[A recess was taken.]

DR. SEIDL: Mr. President, Your Honors, before I continue the interrogation of the witness Dr. Bühler, I should like to inform you that I forego the interrogation of the witness Helene Kraffczyk; so this witness will be the last one.

THE PRESIDENT: Thank you.

DR. SEIDL: Witness, the Defendant Dr. Frank has been accused by the Prosecution of not having done everything within his power to ensure the feeding of the population of the Government General. What can you say about that?

BÜHLER: The decisive reason, the real cause, why the population in the Government General could not be supplied as efficiently and as satisfactorily as in Germany was the lack of co-operation on the part of the Polish population in the measures taken by the Germans to bring about a just and equal distribution of food quotas. This lack of co-operation was caused by patriotic considerations, the aversion to German domination, and the continuous, effective propaganda from the outside. I do not believe that there was a single country in Europe where so much was pillaged, stolen, and diverted to the black market, where so much was destroyed and so much damage was done in order to sabotage the food program, as in the Government General.
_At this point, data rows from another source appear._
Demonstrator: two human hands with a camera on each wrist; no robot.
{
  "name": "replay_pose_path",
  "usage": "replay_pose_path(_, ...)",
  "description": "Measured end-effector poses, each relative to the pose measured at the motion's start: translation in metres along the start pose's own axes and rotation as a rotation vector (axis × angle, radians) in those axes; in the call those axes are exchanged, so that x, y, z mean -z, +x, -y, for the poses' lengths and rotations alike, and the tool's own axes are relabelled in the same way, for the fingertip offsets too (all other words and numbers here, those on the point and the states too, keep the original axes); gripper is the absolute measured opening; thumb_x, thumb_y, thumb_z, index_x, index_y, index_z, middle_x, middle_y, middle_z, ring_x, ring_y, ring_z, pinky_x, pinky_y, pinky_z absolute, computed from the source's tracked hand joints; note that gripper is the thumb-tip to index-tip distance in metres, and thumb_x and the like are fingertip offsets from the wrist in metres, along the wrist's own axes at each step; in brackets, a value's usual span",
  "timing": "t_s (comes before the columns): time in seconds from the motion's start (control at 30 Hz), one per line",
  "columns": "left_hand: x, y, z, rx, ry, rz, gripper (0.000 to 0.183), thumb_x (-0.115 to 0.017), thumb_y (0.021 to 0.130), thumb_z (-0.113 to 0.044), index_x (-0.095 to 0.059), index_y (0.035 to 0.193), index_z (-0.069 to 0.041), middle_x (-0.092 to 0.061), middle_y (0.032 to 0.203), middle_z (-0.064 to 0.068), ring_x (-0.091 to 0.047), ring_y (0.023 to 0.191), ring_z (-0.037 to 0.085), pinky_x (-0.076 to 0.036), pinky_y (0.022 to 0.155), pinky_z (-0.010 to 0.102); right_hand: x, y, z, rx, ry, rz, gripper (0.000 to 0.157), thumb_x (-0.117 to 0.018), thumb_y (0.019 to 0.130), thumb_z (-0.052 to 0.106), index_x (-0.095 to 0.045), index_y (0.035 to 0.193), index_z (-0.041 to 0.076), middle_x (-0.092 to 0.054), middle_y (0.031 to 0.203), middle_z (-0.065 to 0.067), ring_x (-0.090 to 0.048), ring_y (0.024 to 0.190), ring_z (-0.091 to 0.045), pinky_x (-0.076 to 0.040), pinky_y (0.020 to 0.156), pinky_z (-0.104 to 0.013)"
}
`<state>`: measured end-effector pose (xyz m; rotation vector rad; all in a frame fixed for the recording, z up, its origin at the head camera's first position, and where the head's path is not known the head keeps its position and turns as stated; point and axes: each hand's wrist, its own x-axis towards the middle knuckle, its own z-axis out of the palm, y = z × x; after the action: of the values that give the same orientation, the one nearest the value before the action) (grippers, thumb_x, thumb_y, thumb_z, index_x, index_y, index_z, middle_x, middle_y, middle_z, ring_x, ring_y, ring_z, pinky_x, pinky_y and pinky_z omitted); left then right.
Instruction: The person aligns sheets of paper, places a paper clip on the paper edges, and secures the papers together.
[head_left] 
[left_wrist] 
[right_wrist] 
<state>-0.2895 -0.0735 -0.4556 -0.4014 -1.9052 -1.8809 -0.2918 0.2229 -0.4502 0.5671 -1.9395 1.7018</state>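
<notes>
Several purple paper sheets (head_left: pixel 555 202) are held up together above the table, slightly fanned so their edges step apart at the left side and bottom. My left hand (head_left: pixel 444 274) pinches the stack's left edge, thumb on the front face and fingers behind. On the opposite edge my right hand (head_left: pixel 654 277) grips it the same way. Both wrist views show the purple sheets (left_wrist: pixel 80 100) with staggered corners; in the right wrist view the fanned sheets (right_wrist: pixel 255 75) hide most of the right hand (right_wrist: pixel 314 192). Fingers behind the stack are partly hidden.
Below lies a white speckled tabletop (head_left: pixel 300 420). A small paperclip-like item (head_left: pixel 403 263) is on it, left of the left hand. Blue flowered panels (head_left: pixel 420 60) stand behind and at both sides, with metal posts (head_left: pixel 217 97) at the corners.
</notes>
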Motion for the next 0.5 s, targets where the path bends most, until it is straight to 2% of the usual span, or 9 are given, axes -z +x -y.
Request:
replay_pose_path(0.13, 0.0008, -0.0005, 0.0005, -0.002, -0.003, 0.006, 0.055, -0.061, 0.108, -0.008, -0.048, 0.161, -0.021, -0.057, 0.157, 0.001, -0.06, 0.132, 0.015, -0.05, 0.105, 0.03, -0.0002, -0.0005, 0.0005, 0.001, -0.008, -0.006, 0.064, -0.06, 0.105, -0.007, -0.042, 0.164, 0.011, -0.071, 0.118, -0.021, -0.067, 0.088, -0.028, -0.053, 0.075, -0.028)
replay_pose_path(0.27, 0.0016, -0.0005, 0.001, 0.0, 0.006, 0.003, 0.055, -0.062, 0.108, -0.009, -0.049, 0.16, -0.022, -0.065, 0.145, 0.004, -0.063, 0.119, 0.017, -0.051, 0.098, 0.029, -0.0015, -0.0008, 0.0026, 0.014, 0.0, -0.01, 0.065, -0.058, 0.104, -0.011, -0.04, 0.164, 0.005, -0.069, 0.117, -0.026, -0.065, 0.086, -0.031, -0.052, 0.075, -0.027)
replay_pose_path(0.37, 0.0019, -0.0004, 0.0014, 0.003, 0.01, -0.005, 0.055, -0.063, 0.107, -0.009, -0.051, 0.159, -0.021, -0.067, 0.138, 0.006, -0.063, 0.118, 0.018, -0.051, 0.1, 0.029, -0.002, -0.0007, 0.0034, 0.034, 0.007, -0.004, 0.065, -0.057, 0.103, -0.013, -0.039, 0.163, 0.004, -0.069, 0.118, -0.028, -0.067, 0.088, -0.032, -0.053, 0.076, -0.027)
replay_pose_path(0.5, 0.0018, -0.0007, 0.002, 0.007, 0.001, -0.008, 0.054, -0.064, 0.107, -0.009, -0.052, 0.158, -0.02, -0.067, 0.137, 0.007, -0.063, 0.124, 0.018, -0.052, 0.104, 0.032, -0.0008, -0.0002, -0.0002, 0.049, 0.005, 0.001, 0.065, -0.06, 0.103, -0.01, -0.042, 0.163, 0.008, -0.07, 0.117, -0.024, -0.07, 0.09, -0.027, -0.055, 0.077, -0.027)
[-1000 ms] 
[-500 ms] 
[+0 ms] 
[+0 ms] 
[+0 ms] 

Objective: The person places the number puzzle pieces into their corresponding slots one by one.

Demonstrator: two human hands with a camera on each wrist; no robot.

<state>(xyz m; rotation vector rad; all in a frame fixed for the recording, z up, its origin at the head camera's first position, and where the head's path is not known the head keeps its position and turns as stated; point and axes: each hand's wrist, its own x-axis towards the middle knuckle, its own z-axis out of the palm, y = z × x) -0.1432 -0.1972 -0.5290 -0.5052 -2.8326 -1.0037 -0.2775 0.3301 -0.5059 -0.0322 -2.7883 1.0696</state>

To give one example: All the dairy machinery, which had been provided with great pains, and the chain of dairies, which had been organized with difficulty, were destroyed again and again so that a more or less comprehensive control of milk and fat supplies could not be carried out. I estimate that the fat sold on the free market and the black market in the Government General was several times the quantity of that controlled and distributed officially.

Another decisive reason may be seen in the fact that the Government General had been carved out of a hitherto self-contained governmental and economic structure and that no consideration had been given effecting a proper economic balance.
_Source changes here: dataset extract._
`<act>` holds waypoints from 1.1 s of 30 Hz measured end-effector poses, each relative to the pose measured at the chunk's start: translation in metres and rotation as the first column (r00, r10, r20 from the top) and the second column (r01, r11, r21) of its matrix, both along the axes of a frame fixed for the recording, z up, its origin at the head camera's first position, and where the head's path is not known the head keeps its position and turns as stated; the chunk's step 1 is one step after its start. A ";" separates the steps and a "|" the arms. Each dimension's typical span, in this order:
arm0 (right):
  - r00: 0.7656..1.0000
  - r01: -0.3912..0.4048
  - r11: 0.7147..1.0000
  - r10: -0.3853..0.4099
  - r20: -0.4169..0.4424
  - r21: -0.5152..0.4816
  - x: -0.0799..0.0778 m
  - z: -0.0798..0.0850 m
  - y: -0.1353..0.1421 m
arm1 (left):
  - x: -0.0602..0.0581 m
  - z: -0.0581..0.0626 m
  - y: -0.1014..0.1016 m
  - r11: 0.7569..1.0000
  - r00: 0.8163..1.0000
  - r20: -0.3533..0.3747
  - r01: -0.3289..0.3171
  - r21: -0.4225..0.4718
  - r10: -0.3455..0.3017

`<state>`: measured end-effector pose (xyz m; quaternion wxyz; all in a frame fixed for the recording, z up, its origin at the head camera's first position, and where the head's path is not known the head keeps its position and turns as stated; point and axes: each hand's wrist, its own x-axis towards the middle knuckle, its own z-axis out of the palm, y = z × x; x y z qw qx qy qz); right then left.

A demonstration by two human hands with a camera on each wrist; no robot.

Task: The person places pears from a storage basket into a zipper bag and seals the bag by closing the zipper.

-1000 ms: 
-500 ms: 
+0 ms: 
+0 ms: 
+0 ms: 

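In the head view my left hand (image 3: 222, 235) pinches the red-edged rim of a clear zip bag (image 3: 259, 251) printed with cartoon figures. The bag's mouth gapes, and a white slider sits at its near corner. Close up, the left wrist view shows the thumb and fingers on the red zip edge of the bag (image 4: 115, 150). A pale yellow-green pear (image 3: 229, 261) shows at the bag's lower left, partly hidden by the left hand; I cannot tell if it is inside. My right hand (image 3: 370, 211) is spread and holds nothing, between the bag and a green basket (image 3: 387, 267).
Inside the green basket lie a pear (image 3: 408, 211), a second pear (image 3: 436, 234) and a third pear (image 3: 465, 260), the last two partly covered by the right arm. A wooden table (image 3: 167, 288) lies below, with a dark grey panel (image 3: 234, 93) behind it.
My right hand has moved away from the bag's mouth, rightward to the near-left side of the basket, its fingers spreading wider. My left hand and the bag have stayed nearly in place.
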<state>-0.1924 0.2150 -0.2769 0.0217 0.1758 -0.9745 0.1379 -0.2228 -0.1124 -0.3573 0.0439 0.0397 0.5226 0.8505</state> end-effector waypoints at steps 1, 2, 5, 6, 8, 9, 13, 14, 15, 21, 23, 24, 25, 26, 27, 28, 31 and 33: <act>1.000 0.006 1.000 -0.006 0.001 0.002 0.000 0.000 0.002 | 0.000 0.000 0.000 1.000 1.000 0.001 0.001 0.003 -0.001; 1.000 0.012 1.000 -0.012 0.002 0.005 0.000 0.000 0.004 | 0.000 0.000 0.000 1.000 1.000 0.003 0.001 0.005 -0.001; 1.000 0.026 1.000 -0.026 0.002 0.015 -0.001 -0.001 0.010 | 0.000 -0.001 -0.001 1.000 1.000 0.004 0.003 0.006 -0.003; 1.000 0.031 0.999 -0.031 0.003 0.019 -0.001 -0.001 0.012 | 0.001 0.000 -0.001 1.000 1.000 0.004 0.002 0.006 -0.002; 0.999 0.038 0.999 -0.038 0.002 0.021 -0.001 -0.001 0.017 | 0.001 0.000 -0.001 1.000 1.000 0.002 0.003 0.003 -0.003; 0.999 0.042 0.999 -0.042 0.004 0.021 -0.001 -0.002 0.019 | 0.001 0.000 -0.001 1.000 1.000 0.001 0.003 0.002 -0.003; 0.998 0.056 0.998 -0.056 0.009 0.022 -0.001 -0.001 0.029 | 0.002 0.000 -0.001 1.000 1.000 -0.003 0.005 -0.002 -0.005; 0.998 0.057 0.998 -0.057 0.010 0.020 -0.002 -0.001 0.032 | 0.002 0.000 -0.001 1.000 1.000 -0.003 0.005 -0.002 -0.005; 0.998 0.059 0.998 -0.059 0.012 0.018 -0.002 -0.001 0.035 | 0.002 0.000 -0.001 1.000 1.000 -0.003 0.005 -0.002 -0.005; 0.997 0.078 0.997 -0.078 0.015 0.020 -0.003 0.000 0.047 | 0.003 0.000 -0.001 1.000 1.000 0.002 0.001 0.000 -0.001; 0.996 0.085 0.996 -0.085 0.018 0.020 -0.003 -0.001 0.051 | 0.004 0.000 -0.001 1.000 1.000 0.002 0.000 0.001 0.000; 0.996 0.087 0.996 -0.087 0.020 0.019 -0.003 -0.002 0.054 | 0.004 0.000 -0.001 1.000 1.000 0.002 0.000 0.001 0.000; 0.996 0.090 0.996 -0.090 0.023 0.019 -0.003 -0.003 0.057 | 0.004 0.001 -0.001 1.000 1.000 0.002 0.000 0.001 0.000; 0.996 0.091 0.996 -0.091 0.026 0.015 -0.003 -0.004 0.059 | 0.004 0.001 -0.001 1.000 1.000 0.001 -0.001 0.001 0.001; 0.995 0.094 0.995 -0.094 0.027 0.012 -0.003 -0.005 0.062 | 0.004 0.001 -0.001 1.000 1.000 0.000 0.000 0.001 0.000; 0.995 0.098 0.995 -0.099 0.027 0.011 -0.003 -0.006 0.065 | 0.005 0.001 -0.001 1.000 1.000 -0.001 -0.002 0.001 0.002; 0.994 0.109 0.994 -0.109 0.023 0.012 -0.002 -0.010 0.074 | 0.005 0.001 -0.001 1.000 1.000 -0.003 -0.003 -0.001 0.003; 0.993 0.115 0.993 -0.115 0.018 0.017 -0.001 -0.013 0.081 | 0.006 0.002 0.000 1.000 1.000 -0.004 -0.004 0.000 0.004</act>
The large centers of consumption in the Government General, that is to say, the cities such as Warsaw, Kraków, later Lvov, and also the industrial area in the center of Poland, had previously received their supplies to a very large extent directly from the country through the standing market. In these areas of the Government General there was a lack of granaries; a lack of refrigerators; there was no systematic chain of dairies; and storehouses of all kinds were lacking—all necessary for the directing or controlling of a supply economy by the state.
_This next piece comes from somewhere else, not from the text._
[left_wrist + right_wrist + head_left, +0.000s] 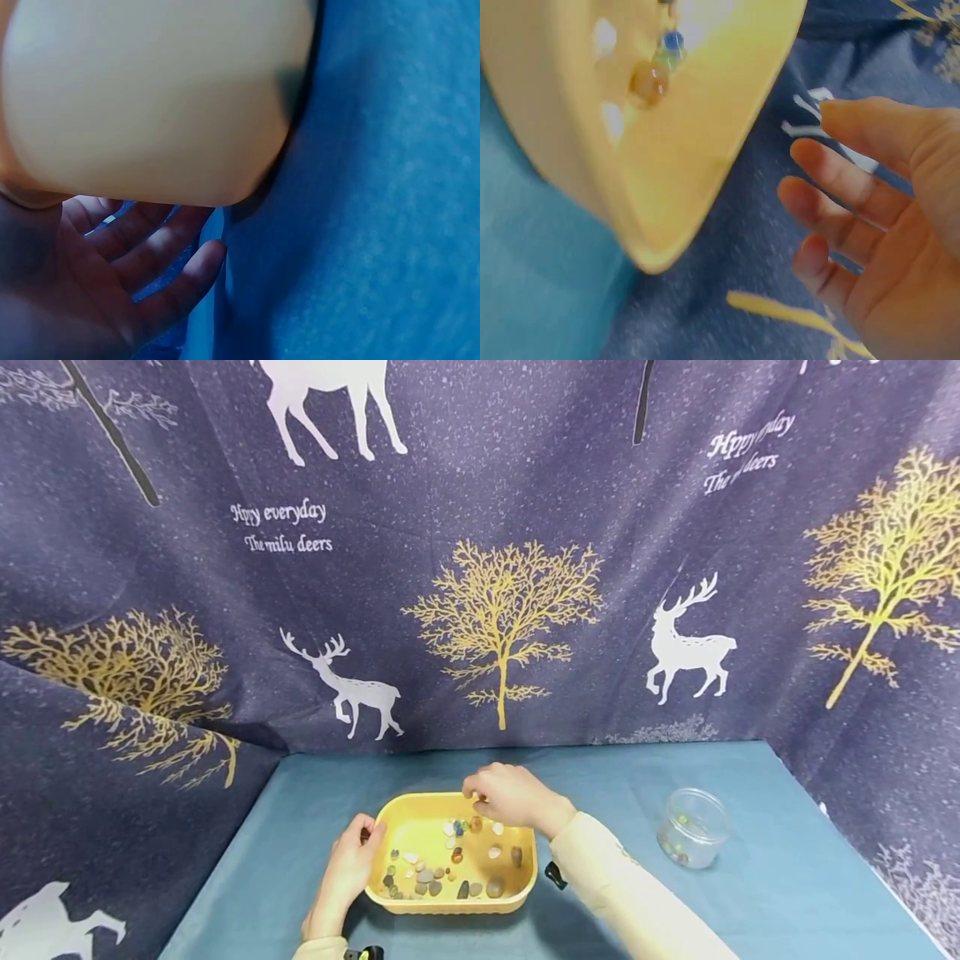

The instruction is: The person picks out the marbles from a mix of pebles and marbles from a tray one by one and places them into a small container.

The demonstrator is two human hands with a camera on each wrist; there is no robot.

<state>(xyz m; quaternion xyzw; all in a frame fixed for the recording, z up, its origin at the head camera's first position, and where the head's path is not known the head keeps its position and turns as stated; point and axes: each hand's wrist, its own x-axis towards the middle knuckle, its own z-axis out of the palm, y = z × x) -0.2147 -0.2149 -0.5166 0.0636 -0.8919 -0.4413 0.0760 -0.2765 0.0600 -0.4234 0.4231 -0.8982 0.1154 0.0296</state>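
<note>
A yellow plastic basin (446, 907) holds pebbles (425, 877) and glass marbles, the stones mostly along its near side. My left hand (352, 864) grips the basin's left rim; in the left wrist view its fingers (161, 259) lie along the outside of the wall. Over the back right corner hovers my right hand (513, 795), its fingers loosely bent. The right wrist view shows nothing between those fingers (832, 217). An amber marble (649, 82) and a blue marble (673, 40) lie inside the basin, near that corner.
To the right stands a clear round jar (693, 828) with a few marbles in it. Blue cloth (622, 777) covers the table, and a dark curtain (465, 710) printed with deer and trees hangs right behind it. A small black object (555, 875) shows beside the right forearm.
</note>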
The Government General had to construct all these things step by step, and therefore the supplying of the population was proportionately difficult. It was not intended to supply the population fully right away; the supplies were to be improved gradually. I always saw to it that the directives issued for combating the black market allowed margins for the acquisition of foodstuffs and that the inhabitants of the cities were given the opportunity of contacting the producers. In 1942 the rations were to have been increased; then an order came from the Delegate for the Four Year Plan that rations were not to be increased and that certain quotas of foodstuffs were to be allocated to the Reich. Most of these foodstuffs were not taken out of the area, but were consumed by the Armed Forces on the spot. The Governor General fought continually against the authorities of the Four Year Plan, in order to achieve an increase and an improvement in the food supplies for the Polish population. That struggle was not without success. In many cases it was possible to increase the rations considerably, especially those of the workers in armament industries, and other privileged groups of the working population.

To sum up I should like to say that it was not easy for the population of the Government General to get its daily food requirements. On the other hand there were no famines and no hunger epidemics in the Government General. A Polish and Ukrainian auxiliary committee, which had delegations in all districts of the Government General, saw to the supply of foodstuffs for those parts of the population which were in greatest need. I used my influence to have this committee supplied with the largest possible amount of foodstuffs, so that it should be able to pursue its welfare work successfully, and it is known to me that that committee took special care of the children of large cities.